За окном висели вечерние сумерки, усиленные пасмурностью.

– Но ты-то, ты-то куда смотрел, пустая башка? – заорал Полкан на притихшего Малафея.

– Так я же у тебя был, боялин-надежа, – попытался оправдаться посыльный.

Люлякин-Бабский принялся мерить шагами светлицу.

«Как же все благолепно складывалось, – мысленно досадовал он. – Прикормил, приодел. Малафей вызнал, какого рожна немчурийцы делали у гадалки… Ну, Станислав, бестия приблудная! Из-под носа увел басурманчиков».

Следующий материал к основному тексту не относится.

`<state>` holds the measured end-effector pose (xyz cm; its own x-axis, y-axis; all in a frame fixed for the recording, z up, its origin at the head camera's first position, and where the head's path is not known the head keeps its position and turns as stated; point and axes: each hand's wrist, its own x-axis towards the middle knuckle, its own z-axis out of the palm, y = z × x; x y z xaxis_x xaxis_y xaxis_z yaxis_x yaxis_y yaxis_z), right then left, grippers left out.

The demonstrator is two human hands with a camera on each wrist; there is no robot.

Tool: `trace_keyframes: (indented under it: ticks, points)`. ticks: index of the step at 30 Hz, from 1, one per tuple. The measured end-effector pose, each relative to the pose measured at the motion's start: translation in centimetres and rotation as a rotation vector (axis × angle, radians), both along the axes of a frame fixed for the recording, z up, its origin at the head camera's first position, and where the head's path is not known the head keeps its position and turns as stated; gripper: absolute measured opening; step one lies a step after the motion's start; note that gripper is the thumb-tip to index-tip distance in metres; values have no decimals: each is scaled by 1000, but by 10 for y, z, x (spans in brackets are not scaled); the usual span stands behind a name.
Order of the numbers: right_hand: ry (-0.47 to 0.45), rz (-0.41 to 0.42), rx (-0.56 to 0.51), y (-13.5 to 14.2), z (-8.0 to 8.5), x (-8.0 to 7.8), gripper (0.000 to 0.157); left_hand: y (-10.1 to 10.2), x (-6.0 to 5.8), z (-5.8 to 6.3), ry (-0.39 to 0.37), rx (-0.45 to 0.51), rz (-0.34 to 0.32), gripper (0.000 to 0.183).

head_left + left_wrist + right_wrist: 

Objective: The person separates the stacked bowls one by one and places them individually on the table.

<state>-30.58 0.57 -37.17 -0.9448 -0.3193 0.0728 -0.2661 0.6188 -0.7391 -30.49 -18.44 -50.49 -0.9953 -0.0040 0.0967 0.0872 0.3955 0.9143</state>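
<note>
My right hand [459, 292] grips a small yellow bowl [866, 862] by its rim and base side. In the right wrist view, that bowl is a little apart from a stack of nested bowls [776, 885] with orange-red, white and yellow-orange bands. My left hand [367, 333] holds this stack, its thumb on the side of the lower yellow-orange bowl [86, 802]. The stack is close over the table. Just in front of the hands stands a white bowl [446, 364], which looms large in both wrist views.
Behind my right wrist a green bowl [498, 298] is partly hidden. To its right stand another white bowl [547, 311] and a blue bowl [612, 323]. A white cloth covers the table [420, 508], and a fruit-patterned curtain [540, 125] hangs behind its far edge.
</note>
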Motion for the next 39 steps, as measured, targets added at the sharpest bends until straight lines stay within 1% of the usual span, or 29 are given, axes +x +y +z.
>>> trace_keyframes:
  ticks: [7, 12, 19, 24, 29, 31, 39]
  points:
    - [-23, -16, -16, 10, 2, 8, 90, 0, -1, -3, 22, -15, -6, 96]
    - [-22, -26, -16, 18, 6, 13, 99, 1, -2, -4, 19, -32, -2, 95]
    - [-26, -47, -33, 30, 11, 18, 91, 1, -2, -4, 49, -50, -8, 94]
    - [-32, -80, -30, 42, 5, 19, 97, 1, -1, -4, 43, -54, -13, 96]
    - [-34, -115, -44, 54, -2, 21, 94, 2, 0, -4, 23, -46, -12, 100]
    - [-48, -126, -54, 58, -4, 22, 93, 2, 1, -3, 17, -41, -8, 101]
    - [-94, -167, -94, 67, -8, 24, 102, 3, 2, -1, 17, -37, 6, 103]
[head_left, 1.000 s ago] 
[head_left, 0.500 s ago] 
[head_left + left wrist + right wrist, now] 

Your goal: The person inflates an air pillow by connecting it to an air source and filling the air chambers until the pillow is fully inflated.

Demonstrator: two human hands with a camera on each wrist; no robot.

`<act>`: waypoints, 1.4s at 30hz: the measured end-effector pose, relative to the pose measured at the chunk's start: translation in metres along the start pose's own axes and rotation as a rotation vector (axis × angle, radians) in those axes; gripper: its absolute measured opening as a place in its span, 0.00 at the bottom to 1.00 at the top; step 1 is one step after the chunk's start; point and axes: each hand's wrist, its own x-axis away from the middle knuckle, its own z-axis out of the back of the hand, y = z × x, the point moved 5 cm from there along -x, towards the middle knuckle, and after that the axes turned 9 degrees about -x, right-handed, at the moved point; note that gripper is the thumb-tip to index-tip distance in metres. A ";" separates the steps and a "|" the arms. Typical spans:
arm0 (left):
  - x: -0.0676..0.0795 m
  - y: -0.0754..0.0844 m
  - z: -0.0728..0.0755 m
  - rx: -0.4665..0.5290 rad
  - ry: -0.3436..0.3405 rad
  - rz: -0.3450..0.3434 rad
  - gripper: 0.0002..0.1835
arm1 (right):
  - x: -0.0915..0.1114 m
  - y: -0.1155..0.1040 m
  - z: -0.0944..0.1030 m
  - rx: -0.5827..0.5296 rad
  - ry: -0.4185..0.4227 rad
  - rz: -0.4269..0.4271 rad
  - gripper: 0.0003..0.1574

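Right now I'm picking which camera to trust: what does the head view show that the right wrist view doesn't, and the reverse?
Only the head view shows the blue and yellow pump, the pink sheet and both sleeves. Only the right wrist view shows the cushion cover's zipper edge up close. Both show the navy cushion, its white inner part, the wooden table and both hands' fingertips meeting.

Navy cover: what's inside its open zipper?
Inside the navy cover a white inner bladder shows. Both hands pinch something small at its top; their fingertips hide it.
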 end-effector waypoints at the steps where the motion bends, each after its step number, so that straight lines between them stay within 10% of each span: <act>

– Не спускать глаз с дома Драндулецкого. Пшел вон! – Полкан выместил зло на слуге.

На сегодняшний вечер было назначено заседание думы. Боялин надел легкую кунью шубу да шапку повыше и отправился в главный терем города.

Зала для заседаний заслуживает отдельного описания. Это была обширная комната с трибунами наподобие тех, что строились в рымском Колизеуме. Трибуны делились надвое – на правую и левую части. Справа сидели слоны. Слева – ослы. Поэтому иногда их называли не слонами и ослами, а правыми и левыми. Тесть Люлякина-Бабского, упомянутый выше боялин Меньжуйский, даже написал труд «Детская болезнь левизны у ослов». Членам партии ослов было обидно, а другой пользы работа Меньжуйского не принесла.